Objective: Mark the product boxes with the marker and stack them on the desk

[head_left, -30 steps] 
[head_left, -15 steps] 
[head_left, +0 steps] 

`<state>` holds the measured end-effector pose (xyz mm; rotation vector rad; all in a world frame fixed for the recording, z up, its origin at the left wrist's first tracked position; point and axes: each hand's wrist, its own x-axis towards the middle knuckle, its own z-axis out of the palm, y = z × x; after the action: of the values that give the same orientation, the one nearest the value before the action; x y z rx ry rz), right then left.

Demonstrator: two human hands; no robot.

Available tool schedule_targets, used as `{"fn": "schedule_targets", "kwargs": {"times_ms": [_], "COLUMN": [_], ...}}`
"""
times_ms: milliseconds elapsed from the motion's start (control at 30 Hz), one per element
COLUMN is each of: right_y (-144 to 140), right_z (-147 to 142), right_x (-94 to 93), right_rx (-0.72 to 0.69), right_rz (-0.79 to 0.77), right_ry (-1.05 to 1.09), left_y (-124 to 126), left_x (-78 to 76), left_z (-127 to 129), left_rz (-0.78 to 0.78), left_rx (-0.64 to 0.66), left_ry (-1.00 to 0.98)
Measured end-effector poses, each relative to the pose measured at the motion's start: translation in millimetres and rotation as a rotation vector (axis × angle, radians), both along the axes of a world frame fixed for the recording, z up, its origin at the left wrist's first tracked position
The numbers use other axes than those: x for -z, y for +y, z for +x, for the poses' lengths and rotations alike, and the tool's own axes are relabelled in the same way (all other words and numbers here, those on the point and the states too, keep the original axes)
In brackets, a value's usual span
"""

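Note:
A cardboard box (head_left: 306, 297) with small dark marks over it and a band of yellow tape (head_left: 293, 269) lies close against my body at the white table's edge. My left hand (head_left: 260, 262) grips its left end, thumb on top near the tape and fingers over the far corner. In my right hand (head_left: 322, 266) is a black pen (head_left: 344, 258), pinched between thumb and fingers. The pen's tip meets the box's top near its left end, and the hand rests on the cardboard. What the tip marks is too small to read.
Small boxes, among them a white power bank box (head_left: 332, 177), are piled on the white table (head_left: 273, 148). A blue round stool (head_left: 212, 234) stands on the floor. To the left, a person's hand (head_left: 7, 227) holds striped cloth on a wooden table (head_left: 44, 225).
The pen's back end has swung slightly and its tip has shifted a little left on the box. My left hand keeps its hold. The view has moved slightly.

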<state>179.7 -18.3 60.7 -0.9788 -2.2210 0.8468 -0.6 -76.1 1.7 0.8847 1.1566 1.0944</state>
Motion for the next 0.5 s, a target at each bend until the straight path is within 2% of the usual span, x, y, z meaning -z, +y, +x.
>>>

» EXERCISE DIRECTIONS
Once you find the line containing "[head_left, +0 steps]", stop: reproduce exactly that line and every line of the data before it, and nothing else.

» TASK OUTPUT
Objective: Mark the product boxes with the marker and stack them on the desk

[head_left, -30 steps] 
[head_left, -15 steps] 
[head_left, +0 steps] 

Nothing more will be written for this answer.